For future readers, probably better to negotiate that $99 lifetime on the old TiVo while you're still dangling the prospect of selling you a new one in front of the TiVo CSR than hoping to still have some leverage with them after the 30 day return for refund period on the new TiVo has expired.


----------



## unitron (Apr 28, 2006)

RusRus said:


> You must have learned what a Librocubicularist was while you were reading in bed. LOL
> 
> :up:


A word which is one letter longer than its definition.


----------



## lynn02 (Aug 20, 2004)

Is it possible to get shows from my Series 2 stand alone to my Roamio Plus? If so, can someone walk me through step-by-step? Hopefully, I'll have the Roamio set up this weekend.


----------



## jonglee (Dec 16, 2002)

laria said:


> It can take a long time, depending on how many shows you are doing, but just leave your old TiVo on the network and once your new Roamio is all set up and properly activated and stuff, you should be able to see the old TiVo at the bottom of the My Shows list. Navigate into it, and select the shows you want to transfer, and select Transfer Recording. You can queue them up, too... you don't have to wait until the first one is done.
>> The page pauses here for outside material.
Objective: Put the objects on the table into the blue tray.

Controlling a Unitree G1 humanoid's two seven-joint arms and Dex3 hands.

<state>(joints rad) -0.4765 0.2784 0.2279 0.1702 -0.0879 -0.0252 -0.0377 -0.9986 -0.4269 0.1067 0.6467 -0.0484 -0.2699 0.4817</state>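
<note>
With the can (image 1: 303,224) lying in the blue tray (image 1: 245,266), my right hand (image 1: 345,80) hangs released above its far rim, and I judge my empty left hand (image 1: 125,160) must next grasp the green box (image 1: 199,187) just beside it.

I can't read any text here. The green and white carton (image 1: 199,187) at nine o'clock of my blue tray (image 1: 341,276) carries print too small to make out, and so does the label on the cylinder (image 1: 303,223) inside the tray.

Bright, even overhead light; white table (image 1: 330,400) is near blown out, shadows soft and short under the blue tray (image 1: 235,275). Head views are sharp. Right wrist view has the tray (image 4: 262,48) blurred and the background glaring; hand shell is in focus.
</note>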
I have the same exact situation (old Premiere and a new Roamio) and have a clarification. Will the transfer work even if the old TiVo doesn't have an M-Card?

The reason is because I only have one TV and want to transfer the shows then give the old TiVo away. They both have lifetime subscription. So if I understand the posts correctly, I just need to have the old TiVo on the network, then set up the new Roamio and do the transfer from the new Roamio?
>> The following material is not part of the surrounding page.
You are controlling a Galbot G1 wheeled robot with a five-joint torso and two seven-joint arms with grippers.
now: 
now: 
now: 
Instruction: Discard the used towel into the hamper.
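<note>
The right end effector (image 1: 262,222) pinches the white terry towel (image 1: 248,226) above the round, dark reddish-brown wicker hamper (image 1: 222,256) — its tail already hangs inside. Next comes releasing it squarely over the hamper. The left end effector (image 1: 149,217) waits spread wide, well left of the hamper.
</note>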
Would appreciate any other tips!

Thanks in advance!


----------



## laria (Sep 7, 2000)

jonglee said:


> I have the same exact situation (old Premiere and a new Roamio) and have a clarification. Will the transfer work even if the old TiVo doesn't have an M-Card?
> 
> The reason is because I only have one TV and want to transfer the shows then give the old TiVo away. They both have lifetime subscription. So if I understand the posts correctly, I just need to have the old TiVo on the network, then set up the new Roamio and do the transfer from the new Roamio?
> 
> ...


Yes, it's got nothing to do with your cablecard... it just goes over your home network.

We were transferring from S3's that had single stream cards.


----------



## mattack (Apr 9, 2001)

lynn02 said:


> Is it possible to get shows from my Series 2 stand alone to my Roamio Plus? If so, can someone walk me through step-by-step? Hopefully, I'll have the Roamio set up this weekend.


Yes.

1) hook Roamio & Series 2 up to the same network.. both have to be subscribed and have the same MAK (i.e. Tivo knows they're on the same account)
2) on Roamio, 'go into' the Series 2, which will be at the bottom of Now Playing
3) for EACH SHOW, you enter it and 'transfer this recording'.

Depending on how many shows you have, it's VERY tedious.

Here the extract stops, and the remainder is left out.